■ **Work item**
Your answer should be the entire listing, printed exactly.

■ **Given information**

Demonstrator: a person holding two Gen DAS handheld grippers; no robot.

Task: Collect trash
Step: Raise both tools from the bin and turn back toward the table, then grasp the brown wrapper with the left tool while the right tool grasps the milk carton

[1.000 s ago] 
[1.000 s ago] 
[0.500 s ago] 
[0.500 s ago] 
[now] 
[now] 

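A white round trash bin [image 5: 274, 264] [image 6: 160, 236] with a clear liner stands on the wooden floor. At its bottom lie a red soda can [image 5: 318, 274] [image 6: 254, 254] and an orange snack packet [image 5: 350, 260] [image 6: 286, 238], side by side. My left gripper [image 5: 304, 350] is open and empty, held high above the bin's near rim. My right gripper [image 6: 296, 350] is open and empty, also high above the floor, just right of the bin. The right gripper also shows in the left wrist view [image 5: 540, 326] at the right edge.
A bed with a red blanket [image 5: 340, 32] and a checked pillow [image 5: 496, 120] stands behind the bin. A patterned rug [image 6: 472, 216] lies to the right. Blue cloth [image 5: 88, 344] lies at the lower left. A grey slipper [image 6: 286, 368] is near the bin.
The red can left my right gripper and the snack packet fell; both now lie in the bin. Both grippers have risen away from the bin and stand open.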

■ **Solved exercise**
Demonstrator: a person holding two Gen DAS handheld grippers; no robot.

Task: Collect trash
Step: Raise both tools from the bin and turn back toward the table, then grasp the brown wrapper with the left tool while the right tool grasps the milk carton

[1.000 s ago] 
[1.000 s ago] 
[0.500 s ago] 
[0.500 s ago] 
[now] 
[now] 

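A white round trash bin [image 5: 274, 264] [image 6: 160, 236] with a clear liner stands on the wooden floor. At its bottom lie a red soda can [image 5: 318, 274] [image 6: 254, 254] and an orange snack packet [image 5: 350, 260] [image 6: 286, 238], side by side. My left gripper [image 5: 304, 350] is open and empty, held high above the bin's near rim. My right gripper [image 6: 296, 350] is open and empty, also high above the floor, just right of the bin. The right gripper also shows in the left wrist view [image 5: 540, 326] at the right edge.
A bed with a red blanket [image 5: 340, 32] and a checked pillow [image 5: 496, 120] stands behind the bin. A patterned rug [image 6: 472, 216] lies to the right. Blue cloth [image 5: 88, 344] lies at the lower left. A grey slipper [image 6: 286, 368] is near the bin.
The red can left my right gripper and the snack packet fell; both now lie in the bin. Both grippers have risen away from the bin and stand open.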

Nothing more is needed for this exercise.